A key finding is the abrupt mid-liver stage arrest in parasite development coinciding with the increasingly aberrant EXP1 and EXP2 expression, established markers for PVM quality. The PVM forms a barrier with the host environment and is extensively modified by the parasite to provide the appropriate machinery to scavenge sufficient host nutrients and export proteins, whilst simultaneously offering protection from the hepatocytes’ defense mechanisms (Spielmann et al., 2012). Studies with Pb and Py show that complete cytosolic development of schizonts lacking an intact PVM is possible but generally schizonts only develop up to early-liver stage at twenty-four hours post-invasion (van Dijk et al., 2005; Silvie et al., 2006; Ploemen et al., 2012). Sporozoites lacking SLARP/SAP1 (sporozoite Asparagine-rich protein) arrest early (twenty-four hours post-invasion) and fail to express amongst others effector proteins P52, UIS4 and EXP1 (Aly et al., 2008). These proteins are critical for the formation of a PVM and lead to near-complete developmental arrest during early development (Aly et al., 2008). Sporozoites with P52/p36 deletions are incapable of productively invading hepatocytes resulting in near-complete attenuation during early liver stage in Pb and Py, as well as Pf (Ishino et al., 2005; van Dijk et al., 2005; Labaied et al., 2007; VanBuskirk et al., 2009; Ploemen et al., 2012; Manzoni et al., 2017). Finally, the function of B9 remains more controversial in different Plasmodia species: while required in Pb for productive hepatocyte invasion, this is not the case for Pf invasion into human hepatocytes despite structural similarity (Annoura et al., 2014; Fernandes et al., 2021). As schizonts are detected in porcine hepatocytes on day three and (to a lesser amount) on day five, this challenges this prevailing theory that a functional, intact, PVM is required for progression beyond early-stage Pf infection.
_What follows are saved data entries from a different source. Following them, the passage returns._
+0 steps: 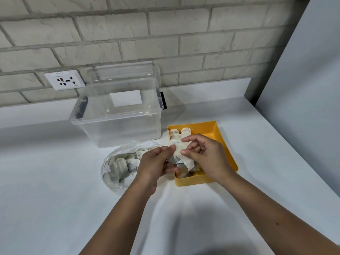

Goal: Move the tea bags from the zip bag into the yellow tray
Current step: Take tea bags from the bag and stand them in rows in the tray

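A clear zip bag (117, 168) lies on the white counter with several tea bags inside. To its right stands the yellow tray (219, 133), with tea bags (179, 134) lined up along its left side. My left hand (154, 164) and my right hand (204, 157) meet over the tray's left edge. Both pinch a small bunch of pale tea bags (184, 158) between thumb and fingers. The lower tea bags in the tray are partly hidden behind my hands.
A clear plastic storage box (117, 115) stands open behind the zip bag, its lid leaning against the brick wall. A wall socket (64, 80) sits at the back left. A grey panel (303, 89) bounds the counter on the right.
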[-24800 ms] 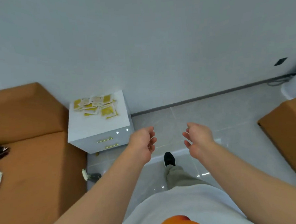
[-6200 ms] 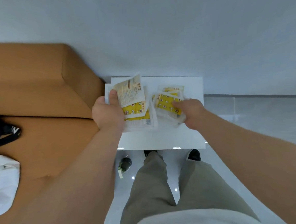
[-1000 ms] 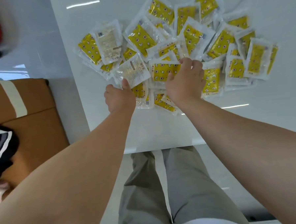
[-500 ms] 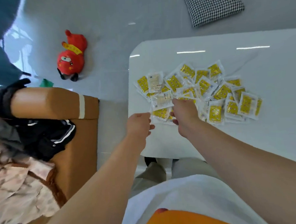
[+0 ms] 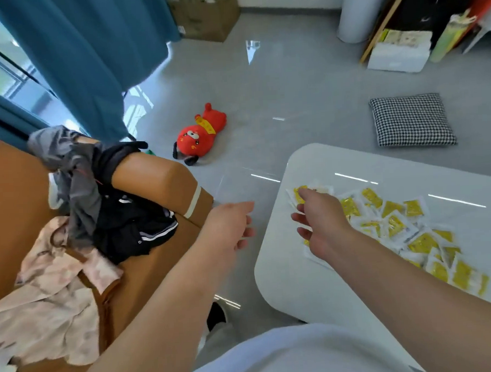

An important limitation is that we do not understand the mechanism behind the atypical PVM in porcine hepatocytes. This abnormal event could be due to several factors or a combination thereof, including refractory porcine hepatocytes for productive invasion, the inability of parasites to maintain the PVM, as well as host factors that may compromise the integrity of the PVM. We find that sporozoites do show characteristics of early transformation into normal liver-stage schizonts, as illustrated by the increase in nuclear material and presence of nuclear division. However, the increasingly aberrant expression of EXP1 and EXP2 supports the failure of schizonts to complete maturation up to day seven. The lack of fluorescently tagged EXP1/2 prevented live-imaging and we therefore cannot exactly pinpoint the timing of the loss of EXP1/2 from the PVM over time. This loss may be due to deteriorating parasite health or active degradation by the host. Alternatively, aberrant EXP1 and EXP2 expression of sporozoites in porcine hepatocytes could affect proper parasite development due impaired nutrient scavenging from the host environment.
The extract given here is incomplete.